Итак, вопрос о западных влияниях на русский символизм нельзя решать однозначно. Здесь по-разному (в различные периоды и у различных художников), очень причудливо, а нередко и противоречиво переплетались общефилософские и собственно литературные влияния. Поэтому-то и сами символисты и их критики, подчеркивая отдельные стороны сложного явления, по-разному и осмысливали проблему. Мережковский и теурги настаивали на самобытно-национальных корнях символизма, противопоставляя их Западу. Конкретно такой национальной основой объявлялись христианско-религиозные начала, искони, мол, свойственные русской литературе и русскому народу. Их они и продолжают. Что же касается того нового, что они сюда внесли, то младосимволисты видели его в теургии, Мережковский — в «Третьем Завете».

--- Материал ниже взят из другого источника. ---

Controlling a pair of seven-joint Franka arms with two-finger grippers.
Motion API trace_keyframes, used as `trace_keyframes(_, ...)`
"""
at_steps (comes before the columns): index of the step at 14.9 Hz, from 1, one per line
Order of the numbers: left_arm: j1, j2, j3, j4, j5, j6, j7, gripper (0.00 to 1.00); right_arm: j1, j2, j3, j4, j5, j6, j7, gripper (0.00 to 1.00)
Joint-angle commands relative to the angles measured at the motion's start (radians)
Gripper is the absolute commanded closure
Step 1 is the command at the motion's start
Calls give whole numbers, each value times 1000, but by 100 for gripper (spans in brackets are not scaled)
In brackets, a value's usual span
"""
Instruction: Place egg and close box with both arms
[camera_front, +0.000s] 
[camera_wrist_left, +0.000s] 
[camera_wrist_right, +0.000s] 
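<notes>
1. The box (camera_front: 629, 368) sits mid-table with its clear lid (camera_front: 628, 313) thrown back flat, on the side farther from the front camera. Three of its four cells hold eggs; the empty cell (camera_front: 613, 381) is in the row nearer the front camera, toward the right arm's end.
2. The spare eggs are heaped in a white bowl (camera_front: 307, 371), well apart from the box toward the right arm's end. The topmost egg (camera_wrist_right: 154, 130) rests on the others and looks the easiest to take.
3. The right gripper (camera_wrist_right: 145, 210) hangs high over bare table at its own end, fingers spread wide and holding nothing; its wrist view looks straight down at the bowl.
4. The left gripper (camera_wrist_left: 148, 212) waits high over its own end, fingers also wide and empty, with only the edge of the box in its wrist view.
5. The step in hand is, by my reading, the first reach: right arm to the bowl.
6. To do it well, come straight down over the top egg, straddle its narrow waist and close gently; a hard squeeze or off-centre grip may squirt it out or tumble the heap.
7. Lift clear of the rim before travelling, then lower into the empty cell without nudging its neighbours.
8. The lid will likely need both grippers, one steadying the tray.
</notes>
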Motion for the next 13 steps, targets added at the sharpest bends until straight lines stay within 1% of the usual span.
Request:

Однако, по сути дела, различия между теургами и Мережковским не было. Это лишь по-разному трактовавшееся единое, модное в те годы, «новое религиозное сознание». Коренное свое единство сознавали не только символисты и их друзья, но и все вообще «религиозники» того времени. Не случайно поэтому соловьевско-теургическую и антропософскую концепцию «Серебряного голубя» и «Петербурга» одинаково приветствовали как раскрытие глубочайших «основ русской души» и Мережковский, и Бердяев, и Вяч. Иванов, и Аскольдов...
Теурги и Мережковский одинаково утверждали, что их творчество национально и народно потому, что продолжает, дескать, дело всей великой русской литературы, которая, как и символизм, в основе своей — религиозна.
Не может, однако, быть никакого сомнения в том, что все эти рассуждения и домыслы — полнейшее извращение и сущности «души русского народа», и сущности русской литературы. Лучшее свидетельство тому знаменитые слова В. Г. Белинского: «По-вашему, — писал Белинский Гоголю, — русский народ самый религиозный в мире: ложь! Основа религиозности есть пиетизм, благоговение, страх божий. А русский человек произносит имя божие, почесывая себе... Он говорит об образе: годится — молиться, а не годится — горшки покрывать. Приглядитесь попристальнее, и вы увидите, что это по натуре глубоко атеистический народ». В. И. Ленин считал религиозность и христианское смирение чертами отсталости, той «патриархальности» русского народа, которая была воспитана в нем веками рабства и использовалась господствующими классами, чтобы, говоря словами Белинского, «именем Христа» оправдать эксплуатацию, кнут, насилие. Религия - одна из самых гнусных вещей, какие только есть на свете»,— писал Ленин. И корни ее не в какой-то внеисторической особой «русской душе»: «Социальная придавленность трудящихся масс, кажущаяся полная беспомощность их перед слепыми силами капитализма... — вот в чем самый глубокий современный корень религии» — учил Ленин. Реальные же исторические «условия жизни» — все более развертывающаяся в стране классовая борьба — неизбежно порождают даже у самых отсталых слоев народа, где еще господствовала «бессознательная, рутинная религиозность», революционную сознательность.